A reader, last week, directed our attention to the Yiddish Poetry showcased and translated by Daniel Kraft (check it out here). We’ve read every (free/unlocked) post now. Reading about the lives of these poets and examples of their poetry we’ve often gotten stuck on big ideas. Mentions of God and death give us pause, prompt us to reckon with our own ideas or beliefs about these things, our own experiences with them, and consider whether or how they hold up against the lines we’re reading. Our historical circumstances, metaphysical beliefs, and life as whole would seem to have to come into play. This, though, is may be wrongheaded. The God on the page is no less encumbered by difference or significance or complexity than, say, the concrete particulars mentioned elsewhere (thinking here, specifically, of the red poppies in Kadya Molodowsky’s “January”).
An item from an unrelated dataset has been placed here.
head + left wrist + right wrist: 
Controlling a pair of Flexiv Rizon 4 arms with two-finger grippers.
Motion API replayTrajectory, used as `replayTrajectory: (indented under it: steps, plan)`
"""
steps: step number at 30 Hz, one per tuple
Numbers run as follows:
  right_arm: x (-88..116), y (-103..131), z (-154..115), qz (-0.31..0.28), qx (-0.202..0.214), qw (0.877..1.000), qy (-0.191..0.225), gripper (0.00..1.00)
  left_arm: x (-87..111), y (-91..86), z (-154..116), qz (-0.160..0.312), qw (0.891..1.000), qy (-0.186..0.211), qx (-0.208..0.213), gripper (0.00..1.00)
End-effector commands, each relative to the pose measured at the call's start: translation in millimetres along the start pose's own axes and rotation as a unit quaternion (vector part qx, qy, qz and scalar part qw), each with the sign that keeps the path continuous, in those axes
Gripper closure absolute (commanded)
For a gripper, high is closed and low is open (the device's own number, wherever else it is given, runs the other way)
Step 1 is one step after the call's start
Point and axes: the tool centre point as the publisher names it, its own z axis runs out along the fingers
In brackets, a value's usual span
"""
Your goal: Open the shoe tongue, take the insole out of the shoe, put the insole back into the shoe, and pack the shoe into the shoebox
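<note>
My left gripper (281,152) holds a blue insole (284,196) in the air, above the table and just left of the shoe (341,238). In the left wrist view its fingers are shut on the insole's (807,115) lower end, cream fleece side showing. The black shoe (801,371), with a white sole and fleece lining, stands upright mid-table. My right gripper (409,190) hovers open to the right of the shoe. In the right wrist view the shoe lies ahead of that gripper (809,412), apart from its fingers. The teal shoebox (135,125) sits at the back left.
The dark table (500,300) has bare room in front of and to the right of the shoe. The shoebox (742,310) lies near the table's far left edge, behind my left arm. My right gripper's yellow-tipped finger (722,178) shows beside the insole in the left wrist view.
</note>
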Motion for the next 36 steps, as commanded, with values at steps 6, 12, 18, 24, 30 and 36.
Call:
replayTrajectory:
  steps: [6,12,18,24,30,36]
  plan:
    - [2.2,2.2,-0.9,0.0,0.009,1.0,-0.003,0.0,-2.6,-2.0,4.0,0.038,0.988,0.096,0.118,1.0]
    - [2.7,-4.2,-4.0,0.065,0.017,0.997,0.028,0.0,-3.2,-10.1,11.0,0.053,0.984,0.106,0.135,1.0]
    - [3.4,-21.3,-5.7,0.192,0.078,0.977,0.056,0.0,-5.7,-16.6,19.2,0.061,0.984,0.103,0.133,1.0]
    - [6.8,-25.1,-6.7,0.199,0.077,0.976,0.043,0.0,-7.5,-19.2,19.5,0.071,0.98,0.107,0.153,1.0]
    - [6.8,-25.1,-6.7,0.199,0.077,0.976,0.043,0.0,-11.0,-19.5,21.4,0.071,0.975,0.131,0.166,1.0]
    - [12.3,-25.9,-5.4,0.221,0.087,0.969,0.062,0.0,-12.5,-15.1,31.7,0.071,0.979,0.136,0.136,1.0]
Reading these poems, we find ourselves at various points not unlike the man who doesn’t believe in mangoes or the one who didn’t believe in love. Conversely, we sometimes discover ourselves too dogmatic or literal about one thing or another, too naive or simple-minded or unquestioning.
Reading poetry (and poetry in translation in particular) is always, when we do it well, about tracking or appreciating the transit of concepts. It entails the willing opening up of our ideas to those of another by way of particular abstractions (fleshed out somehow or another). We don’t always do this well, though. We get stubborn or embarrassed, reluctant or overeager. It’s hard (for us anyways) to let mangoes and love and God and death float free of fixed, steady, or easy ground such that they might take new or different or better shape over time.
It’s often hard to let go of the particular and strong concepts we’ve built up for ourselves. But when we’re willing to engage in something hard (what, really, makes it hard? And why, further, call such work ‘hard’ exactly at all) it’s… we’re not sure. We don’t have a ready concept for the peculiar kind of reward and pleasure, awe and impatience, that comes with reading poems. Saying it like this, though, makes it sound like something distinct from eating mangoes or being in love or contemplating God or dying. It might, though, all be of a kind.
Correct us, though, if we’re wrong.
P.S. If all this talk of concepts seems far too rarefied and abstract, we’ll note here that some people had a very bad day yesterday because they have/had a particular concept of spring. Spring might mean various things. Blossoming flowers, gradually warming weather, incrementally pretty trees. Spring in Montreal often means all that, but it also sometimes includes (as it did yesterday) snow and (as it has for several days) abusively cold winds. The kinds of concepts we carry around, far from being mere matters of academic concern, have a meaningful purchase on how or if you raged at the heavens yesterday and had a generally bad time. Of course, distrusting all weather in April and May (as we ourselves do) leads to its own set of problems and frustrations. We could go on about all epistemic and emotional drama of semantics and ontology for a long while, but it is (temporarily) nice (?) outside so we’re going to get while the getting’s good. Know what we’re saying?
Spring Snow
"It entails the willing opening up of our ideas to those of another by way of particular abstractions (fleshed out somehow or another)."
Or how to take life in.
"We don’t always do this well, though. We get stubborn or embarrassed, reluctant or overeager. "
And as long as we keep trying it's enough ❤️
All these concepts are subjective, are they not? We can never know what objective reality is (if there is one). We need concepts to help us navigate the world. Agreeing on them is secondary and probably unnecessary.